Zur Vorbereitung führte das Unternehmen eine Wesentlichkeitsanalyse durch, befragte Gesellschafter, Kunden und Beschäftigte und ließ sich nach dem EMAS-Standard zertifizieren. Vom UN Global Compact verabschiedete sich die Messe nach eigenen Angaben, weil es zu viele Unterschiede zu den EU-Vorgaben gegeben habe und die Kommunikation mit der Global-Compact-Initiative zu kompliziert gewesen sei.

Bei den Hallen und Außenanlagen wurde der Eigenverbrauch durch technische Maßnahmen wie LED-Umrüstung und Bewegungsmelder um gut 20 Prozent gesenkt. Dieser Eigenverbrauch sei jedoch nur ein kleiner Teil der Gesamtbilanz, da die Messe den Energieverbrauch der Aussteller auf deren Ständen nicht vorschreiben könne.

Bei großen Veranstaltungen fallen laut FAZ rund zwölf Tonnen Abfall an, überwiegend Spanholzplatten. Die Messe verfügt über einen eigenen Messebau-Bereich mit nachhaltigem, wiederverwendbarem Standmaterial. Eine verpflichtende Nutzung sei jedoch wettbewerbsrechtlich heikel; außerdem würden für größere Mengen zusätzliche Lagerflächen und Transporte benötigt.

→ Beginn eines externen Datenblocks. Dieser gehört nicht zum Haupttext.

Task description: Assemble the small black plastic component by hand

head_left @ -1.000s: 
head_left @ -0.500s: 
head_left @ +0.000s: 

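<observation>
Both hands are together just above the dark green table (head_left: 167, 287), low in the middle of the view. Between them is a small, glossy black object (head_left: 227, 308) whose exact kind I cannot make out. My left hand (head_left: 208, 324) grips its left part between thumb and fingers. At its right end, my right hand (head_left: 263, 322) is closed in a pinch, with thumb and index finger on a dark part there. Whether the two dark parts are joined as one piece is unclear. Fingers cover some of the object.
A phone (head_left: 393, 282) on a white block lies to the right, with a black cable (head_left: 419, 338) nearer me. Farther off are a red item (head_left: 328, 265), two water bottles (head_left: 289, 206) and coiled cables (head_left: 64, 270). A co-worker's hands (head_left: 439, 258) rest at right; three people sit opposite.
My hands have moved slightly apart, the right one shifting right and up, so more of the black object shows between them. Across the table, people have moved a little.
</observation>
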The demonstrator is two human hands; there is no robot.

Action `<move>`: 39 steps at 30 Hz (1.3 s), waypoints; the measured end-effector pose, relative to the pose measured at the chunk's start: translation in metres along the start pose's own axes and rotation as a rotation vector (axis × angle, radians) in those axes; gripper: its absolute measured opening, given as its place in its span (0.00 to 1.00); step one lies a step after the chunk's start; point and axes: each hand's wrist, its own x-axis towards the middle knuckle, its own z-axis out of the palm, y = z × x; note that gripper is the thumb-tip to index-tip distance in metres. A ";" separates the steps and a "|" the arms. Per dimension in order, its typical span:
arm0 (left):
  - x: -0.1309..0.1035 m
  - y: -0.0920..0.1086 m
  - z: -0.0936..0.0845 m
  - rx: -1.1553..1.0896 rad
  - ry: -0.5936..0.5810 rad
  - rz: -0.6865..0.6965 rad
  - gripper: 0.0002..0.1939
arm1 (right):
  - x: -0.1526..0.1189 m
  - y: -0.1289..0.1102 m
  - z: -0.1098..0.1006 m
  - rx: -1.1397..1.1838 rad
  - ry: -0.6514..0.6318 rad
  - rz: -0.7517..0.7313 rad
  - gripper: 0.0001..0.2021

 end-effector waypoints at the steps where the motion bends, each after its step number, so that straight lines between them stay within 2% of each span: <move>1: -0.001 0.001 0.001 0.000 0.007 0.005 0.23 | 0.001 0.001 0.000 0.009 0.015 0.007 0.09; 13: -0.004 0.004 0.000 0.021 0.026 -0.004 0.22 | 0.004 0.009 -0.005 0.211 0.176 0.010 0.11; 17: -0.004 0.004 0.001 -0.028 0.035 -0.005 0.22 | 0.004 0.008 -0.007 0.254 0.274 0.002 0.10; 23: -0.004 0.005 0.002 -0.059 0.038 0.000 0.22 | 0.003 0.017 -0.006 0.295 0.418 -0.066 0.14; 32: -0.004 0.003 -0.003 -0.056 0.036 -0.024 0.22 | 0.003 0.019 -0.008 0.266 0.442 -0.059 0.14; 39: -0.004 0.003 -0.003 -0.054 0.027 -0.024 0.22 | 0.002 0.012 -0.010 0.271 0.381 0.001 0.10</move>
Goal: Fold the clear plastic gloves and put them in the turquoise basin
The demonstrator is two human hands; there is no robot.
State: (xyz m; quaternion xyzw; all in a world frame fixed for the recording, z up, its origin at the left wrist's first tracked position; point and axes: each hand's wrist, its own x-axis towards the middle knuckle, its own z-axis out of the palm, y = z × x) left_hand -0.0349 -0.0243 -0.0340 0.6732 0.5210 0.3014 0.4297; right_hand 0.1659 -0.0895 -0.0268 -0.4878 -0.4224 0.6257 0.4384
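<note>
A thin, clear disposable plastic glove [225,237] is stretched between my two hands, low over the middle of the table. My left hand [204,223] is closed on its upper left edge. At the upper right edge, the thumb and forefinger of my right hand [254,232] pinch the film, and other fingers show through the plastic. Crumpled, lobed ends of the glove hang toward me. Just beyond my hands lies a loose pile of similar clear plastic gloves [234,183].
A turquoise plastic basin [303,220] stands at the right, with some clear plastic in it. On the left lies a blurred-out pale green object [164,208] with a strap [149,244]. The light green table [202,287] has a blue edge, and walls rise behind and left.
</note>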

Auch der Wasserverbrauch stellt die Messe vor Herausforderungen. Die Wasserleitungen müssen regelmäßig gespült werden, selbst wenn keine Veranstaltung stattfindet. Eine Chlorierung wurde wegen der Nutzung des Wassers als Trinkwasser nicht gewählt; Regenauffangbecken seien praktisch nur bei Neubauten umsetzbar.

Ein weiterer wesentlicher Faktor für die Klimabilanz ist die An- und Abreise von Ausstellern und Besuchern. Ob Waren per Schiff oder Luftfracht nach Frankfurt transportiert werden, mache beim CO₂-Ausstoß einen gewaltigen Unterschied. Die Erhebung dieser Daten sei jedoch mit erheblichen methodischen Problemen verbunden.

Seit 2019 bezieht die Messe Ökostrom und erzeugt einen Teil selbst. Auf dem Dach der Halle 12 und auf den Verbindungsstegen wurden Solaranlagen installiert. Weitere Hallen kommen nach Angaben der Geschäftsführerin wegen Statik, Architektur oder Einsprüchen des Flughafens wegen starker Spiegelung nicht infrage.

Zwei Drittel der Mitarbeitenden kommen zu Fuß, mit dem Rad oder dem ÖPNV zur Arbeit. Die Dienstwagenrichtlinie schreibt mindestens Hybridfahrzeuge vor, und bei Inlandsdienstreisen soll nach Möglichkeit die Bahn genutzt werden. In der Kantine gibt es täglich vegetarische und zwei Mal in der Woche vegane Gerichte.

„Kein Greenwashing – dafür ehrliche Schritte.“

Infobox: Die Messe Frankfurt strebt Klimaneutralität bis 2040 an. Der Eigenverbrauch der Hallen und Außenanlagen wurde um gut 20 Prozent gesenkt, zugleich fallen bei großen Veranstaltungen rund zwölf Tonnen Abfall an.

Calvià und Meliá starten Wassermanagement-Projekt auf Mallorca

Quelle: fvw|TravelTalk

Die Gemeinde Calvià im Südwesten Mallorcas und Meliá Hotels International arbeiten gemeinsam mit Veolia an einem Projekt für nachhaltiges Wassermanagement. Veolia ist dabei als Unternehmen für Wasseraufbereitung und Energiegewinnung beteiligt.

Weitere Einzelheiten zum Umfang, zu konkreten Maßnahmen oder zu messbaren Ergebnissen des Projekts enthält die bereitgestellte Quelle nicht.

Infobox: Calvià, Meliá Hotels International und Veolia bündeln ihre Kräfte für nachhaltiges Wassermanagement auf Mallorca.